- **Task requirements**: The following data has a line with "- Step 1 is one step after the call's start" and a line with "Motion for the". Write out exactly those lines and all the lines between them.

________

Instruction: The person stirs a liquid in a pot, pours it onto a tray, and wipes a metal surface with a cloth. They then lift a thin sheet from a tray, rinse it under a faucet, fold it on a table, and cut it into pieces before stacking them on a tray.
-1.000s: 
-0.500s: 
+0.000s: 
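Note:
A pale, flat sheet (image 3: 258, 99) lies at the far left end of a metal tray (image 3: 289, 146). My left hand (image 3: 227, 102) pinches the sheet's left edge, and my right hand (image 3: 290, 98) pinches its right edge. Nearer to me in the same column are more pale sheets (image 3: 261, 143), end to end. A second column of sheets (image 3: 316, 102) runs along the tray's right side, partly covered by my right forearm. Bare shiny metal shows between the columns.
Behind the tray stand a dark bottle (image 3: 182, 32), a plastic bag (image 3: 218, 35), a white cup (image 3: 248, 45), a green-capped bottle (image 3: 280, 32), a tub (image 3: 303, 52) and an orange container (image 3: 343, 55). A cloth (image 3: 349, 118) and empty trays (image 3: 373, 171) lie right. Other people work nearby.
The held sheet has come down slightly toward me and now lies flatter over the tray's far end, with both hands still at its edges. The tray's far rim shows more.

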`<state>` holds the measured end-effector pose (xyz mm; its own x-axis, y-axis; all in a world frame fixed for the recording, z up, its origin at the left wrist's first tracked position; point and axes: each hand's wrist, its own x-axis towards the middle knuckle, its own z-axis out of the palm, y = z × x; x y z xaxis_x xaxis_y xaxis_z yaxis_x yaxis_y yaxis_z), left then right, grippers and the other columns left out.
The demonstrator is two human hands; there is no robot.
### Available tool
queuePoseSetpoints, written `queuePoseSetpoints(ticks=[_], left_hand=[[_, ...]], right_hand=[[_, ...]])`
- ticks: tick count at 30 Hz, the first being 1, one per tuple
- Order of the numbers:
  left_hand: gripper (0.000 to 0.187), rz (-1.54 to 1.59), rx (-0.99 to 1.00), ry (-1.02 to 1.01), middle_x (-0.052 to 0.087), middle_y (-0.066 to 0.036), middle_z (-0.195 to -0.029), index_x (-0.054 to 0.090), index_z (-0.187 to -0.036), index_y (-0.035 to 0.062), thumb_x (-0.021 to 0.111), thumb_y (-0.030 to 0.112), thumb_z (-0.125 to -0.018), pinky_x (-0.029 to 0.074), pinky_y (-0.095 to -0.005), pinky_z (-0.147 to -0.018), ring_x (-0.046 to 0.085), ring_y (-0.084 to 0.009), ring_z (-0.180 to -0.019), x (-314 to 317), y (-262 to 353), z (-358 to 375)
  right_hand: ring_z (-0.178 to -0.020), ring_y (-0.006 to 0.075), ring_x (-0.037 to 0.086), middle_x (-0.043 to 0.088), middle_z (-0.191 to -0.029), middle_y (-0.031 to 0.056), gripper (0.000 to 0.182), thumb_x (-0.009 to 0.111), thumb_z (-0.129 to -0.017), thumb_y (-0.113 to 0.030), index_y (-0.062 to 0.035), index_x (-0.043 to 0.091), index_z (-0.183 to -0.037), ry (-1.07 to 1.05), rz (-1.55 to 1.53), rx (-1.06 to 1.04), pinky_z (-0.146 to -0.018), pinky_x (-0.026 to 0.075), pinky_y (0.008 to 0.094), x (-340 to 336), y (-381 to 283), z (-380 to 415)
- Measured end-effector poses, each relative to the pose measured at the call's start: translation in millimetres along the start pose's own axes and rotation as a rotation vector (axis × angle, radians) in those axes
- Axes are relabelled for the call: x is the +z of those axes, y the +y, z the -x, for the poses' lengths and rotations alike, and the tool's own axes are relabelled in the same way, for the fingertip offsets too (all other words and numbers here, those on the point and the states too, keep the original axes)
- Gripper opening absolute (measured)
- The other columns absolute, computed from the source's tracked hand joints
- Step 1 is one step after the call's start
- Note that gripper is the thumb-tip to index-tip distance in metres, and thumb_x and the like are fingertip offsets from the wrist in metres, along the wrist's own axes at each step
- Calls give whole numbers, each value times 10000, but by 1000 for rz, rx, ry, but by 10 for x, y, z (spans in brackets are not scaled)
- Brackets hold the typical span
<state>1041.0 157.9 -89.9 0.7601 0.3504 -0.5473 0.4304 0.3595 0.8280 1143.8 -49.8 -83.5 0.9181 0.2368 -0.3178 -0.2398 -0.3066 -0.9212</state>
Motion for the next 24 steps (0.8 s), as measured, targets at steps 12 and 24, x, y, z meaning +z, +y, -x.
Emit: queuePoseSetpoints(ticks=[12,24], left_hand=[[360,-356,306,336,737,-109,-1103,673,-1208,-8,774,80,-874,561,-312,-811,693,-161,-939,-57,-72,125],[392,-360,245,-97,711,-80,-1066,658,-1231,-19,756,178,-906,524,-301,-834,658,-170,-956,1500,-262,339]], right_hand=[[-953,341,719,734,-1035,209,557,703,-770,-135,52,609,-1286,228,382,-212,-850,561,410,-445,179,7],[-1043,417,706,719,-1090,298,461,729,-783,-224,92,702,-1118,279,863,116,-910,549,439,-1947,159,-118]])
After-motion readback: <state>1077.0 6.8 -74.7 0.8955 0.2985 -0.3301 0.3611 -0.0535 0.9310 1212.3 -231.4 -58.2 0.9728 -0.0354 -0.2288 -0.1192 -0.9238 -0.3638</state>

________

- **Exercise solution**:
- Step 1 is one step after the call's start
- Note that gripper is the thumb-tip to index-tip distance in metres, and thumb_x and the like are fingertip offsets from the wrist in metres, along the wrist's own axes at each step
- Calls give whole numbers, each value times 10000, but by 1000 for rz, rx, ry, but by 10 for x, y, z (spans in brackets are not scaled)
- Brackets hold the typical span
<state>1041.0 157.9 -89.9 0.7601 0.3504 -0.5473 0.4304 0.3595 0.8280 1143.8 -49.8 -83.5 0.9181 0.2368 -0.3178 -0.2398 -0.3066 -0.9212</state>
Motion for the next 24 steps (0.8 s), as measured, targets at steps 12 and 24, x, y, z meaning +z, +y, -x.

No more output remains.